Authentication Assertion Tickets
Authentication assertion tickets are a form of bearer token used by SAP NetWeaver Application Server (SAP NetWeaver Application Server) to identify a user to another SAP NetWeaver Application Server. SAP NetWeaver Application Server issues the assertion ticket on the behalf of the current user. SAP NetWeaver Application Server issues assertion tickets for all user types.
A batch job triggers a web service that calls another SAP NetWeaver Application Server. SAP NetWeaver Application Server issues an assertion ticket on the behalf of a user, Giovanni Ricci, and logs on to the second SAP NetWeaver Application Server in Giovanni's name.
The figure below illustrates two systems, System A and System B, in a use case for assertion tickets. System A requests a resource from System B and issues an assertion ticket for the current user. System B reads the assertion ticket from the HTTP header to log the current user on. It does this assuming the assertion ticket is still valid and assuming System B trusts System A.

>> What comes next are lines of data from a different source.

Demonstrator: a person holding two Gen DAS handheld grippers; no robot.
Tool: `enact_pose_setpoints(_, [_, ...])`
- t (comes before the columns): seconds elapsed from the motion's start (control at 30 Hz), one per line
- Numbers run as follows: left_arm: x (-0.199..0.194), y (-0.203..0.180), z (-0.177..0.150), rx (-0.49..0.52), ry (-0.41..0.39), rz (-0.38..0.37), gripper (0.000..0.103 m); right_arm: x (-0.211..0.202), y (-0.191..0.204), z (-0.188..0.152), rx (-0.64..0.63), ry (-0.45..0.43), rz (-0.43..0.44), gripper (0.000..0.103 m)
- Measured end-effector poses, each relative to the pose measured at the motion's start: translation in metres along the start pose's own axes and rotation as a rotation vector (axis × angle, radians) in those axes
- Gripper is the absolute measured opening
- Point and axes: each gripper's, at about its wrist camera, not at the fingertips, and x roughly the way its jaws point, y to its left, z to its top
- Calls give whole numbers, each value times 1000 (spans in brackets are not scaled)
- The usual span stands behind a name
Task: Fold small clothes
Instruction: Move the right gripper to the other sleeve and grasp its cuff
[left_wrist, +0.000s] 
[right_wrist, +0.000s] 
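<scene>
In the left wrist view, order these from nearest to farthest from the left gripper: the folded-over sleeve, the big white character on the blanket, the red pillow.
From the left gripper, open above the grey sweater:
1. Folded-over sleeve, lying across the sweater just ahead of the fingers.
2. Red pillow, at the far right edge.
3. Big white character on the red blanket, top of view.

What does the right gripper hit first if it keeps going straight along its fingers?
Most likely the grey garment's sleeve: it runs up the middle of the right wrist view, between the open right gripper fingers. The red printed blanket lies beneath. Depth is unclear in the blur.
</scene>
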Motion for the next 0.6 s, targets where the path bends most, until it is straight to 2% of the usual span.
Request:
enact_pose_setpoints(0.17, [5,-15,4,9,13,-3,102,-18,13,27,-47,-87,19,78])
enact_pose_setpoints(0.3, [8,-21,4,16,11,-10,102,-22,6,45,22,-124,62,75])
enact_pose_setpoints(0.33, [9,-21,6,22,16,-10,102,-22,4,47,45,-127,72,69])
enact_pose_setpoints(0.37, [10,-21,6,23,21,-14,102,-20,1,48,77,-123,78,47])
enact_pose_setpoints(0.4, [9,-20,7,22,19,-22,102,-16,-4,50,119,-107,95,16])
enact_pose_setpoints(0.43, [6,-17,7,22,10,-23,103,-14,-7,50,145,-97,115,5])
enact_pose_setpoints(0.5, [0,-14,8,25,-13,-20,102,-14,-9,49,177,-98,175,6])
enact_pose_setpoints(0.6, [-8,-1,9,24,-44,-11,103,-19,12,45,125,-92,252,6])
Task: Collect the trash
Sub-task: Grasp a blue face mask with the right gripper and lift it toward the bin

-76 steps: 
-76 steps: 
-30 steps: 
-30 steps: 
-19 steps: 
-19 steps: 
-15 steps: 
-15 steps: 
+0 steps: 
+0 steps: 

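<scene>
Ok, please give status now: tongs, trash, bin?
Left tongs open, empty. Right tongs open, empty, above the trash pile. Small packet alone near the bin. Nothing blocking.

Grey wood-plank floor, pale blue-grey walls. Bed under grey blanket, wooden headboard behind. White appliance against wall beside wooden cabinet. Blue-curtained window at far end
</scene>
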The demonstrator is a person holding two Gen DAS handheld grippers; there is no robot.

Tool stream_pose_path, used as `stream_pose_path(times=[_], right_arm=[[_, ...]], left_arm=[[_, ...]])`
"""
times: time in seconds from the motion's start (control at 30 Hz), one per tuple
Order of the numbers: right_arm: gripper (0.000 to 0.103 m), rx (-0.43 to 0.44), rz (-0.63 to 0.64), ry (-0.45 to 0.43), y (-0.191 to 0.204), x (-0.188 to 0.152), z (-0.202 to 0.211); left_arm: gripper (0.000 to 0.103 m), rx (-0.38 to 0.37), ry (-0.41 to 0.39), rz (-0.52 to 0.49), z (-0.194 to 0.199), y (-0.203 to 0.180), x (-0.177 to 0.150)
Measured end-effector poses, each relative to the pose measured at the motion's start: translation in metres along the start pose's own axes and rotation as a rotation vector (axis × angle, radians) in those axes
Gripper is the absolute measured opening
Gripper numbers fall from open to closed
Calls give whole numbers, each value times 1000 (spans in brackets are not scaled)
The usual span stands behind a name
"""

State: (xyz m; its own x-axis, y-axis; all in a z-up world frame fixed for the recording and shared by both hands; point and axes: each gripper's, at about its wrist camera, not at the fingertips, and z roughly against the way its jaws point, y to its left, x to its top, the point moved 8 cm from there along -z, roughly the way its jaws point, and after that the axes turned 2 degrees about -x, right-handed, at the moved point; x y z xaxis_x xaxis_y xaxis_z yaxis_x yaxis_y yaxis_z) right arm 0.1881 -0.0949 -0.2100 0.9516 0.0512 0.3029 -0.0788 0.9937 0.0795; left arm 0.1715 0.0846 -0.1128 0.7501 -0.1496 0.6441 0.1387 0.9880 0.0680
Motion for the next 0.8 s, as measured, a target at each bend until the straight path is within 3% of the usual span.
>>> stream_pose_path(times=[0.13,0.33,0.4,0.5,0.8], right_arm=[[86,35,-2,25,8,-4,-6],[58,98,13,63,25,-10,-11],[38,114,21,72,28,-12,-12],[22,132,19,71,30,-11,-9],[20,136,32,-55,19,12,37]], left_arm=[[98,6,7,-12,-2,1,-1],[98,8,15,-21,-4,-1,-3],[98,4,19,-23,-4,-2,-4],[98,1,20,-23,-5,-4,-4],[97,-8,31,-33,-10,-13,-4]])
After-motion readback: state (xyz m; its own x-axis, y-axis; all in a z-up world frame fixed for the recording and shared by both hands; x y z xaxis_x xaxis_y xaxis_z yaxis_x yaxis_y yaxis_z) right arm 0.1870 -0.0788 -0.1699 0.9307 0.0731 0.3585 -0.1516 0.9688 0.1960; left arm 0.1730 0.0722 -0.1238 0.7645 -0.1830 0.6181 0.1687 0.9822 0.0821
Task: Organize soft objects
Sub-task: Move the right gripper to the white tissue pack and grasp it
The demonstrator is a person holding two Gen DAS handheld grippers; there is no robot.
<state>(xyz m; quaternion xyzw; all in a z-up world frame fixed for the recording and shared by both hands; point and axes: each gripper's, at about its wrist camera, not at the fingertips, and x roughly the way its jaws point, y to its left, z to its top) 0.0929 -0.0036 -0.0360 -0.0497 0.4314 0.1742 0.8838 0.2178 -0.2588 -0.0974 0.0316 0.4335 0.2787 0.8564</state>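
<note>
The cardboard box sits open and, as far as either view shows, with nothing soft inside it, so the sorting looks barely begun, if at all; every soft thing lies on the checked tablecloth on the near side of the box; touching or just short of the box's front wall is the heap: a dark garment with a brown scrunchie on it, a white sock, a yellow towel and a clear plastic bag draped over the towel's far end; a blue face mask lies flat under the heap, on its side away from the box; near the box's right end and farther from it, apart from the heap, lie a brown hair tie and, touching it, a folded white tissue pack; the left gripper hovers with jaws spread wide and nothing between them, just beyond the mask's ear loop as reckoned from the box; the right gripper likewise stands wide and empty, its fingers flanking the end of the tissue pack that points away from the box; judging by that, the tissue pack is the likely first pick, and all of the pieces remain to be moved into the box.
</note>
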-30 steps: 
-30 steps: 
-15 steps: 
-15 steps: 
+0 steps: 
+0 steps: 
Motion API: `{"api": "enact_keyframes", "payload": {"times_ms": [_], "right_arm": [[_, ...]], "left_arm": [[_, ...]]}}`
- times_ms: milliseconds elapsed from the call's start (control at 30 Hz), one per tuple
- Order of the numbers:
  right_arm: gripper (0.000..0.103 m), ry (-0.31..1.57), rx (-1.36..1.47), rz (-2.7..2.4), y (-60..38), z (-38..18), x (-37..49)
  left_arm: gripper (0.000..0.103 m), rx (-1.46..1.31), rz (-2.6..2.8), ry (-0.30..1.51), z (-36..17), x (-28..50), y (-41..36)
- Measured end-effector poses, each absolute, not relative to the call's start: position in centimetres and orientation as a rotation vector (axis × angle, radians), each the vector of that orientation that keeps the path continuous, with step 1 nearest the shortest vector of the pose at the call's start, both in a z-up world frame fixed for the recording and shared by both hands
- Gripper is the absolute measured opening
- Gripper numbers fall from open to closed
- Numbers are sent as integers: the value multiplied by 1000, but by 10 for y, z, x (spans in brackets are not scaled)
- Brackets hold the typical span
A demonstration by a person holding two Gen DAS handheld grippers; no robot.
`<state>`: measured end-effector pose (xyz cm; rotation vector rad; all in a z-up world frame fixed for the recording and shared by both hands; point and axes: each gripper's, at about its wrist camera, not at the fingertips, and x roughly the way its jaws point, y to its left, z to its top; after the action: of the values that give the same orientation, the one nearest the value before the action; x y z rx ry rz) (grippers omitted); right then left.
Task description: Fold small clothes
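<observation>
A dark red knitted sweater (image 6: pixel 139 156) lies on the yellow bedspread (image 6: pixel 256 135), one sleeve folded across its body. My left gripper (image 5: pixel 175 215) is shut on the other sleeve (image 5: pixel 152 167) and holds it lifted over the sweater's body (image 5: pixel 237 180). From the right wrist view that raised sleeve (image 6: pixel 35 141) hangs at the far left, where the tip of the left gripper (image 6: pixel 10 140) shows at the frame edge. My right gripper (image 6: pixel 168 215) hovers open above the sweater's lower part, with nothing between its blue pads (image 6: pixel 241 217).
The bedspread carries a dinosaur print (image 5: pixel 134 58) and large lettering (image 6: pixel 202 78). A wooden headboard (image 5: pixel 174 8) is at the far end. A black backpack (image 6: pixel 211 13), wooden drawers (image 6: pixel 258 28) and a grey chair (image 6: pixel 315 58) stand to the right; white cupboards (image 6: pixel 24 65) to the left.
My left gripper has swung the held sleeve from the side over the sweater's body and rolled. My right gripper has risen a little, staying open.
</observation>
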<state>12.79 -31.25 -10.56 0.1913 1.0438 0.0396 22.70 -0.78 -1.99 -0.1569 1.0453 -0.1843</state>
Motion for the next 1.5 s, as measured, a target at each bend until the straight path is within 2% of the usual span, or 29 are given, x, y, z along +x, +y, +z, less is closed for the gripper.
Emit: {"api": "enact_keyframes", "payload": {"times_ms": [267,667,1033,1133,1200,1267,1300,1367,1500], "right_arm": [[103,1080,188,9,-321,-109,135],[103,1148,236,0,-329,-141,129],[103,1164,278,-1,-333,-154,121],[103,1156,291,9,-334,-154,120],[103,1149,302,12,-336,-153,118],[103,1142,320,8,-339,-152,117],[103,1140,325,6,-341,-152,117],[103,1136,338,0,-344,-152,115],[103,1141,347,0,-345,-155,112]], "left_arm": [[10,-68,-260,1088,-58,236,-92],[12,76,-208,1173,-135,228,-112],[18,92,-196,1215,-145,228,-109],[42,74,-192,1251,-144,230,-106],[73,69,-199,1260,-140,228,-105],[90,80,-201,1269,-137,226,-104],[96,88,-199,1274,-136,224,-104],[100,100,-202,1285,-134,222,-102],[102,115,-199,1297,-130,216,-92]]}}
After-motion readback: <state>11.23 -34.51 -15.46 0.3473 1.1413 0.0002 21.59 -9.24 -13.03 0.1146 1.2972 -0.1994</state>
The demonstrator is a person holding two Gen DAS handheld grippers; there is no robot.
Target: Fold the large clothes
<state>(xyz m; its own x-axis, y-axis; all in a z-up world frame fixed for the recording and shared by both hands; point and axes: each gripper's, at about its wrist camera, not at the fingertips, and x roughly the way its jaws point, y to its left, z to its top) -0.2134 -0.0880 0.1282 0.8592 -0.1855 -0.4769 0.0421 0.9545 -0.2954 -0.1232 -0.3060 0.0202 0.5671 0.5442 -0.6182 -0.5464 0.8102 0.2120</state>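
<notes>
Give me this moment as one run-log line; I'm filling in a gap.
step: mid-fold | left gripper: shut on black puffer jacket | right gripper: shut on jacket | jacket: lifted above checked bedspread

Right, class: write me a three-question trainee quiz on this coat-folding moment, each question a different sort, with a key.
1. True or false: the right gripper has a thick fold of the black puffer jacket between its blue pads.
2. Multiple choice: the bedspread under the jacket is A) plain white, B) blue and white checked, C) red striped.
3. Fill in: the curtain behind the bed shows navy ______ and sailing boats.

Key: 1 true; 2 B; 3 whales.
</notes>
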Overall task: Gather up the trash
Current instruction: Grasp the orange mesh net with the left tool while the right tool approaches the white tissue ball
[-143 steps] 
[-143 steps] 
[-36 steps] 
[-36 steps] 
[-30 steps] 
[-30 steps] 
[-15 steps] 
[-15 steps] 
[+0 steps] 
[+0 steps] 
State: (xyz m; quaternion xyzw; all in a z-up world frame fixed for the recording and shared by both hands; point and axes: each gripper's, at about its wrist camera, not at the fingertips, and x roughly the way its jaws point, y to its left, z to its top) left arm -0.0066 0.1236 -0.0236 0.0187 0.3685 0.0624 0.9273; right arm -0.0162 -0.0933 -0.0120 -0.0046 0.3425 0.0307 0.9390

Assertion tickets are carried in the HTTP header. They differ from logon tickets in the following ways:
-
Logon tickets are used for user-to-system communication, whereas assertion tickets are used for system-to-system communication.
-
Logon tickets are transmitted as cookies, whereas assertion tickets are transported as HTTP headers.
-
Validity of logon tickets is configurable, whereas the validity of assertion tickets is hard-coded (2 minutes).
-
Logon tickets never identify a recipient, as they target multiple systems. Assertion tickets are always issued for a single recipient.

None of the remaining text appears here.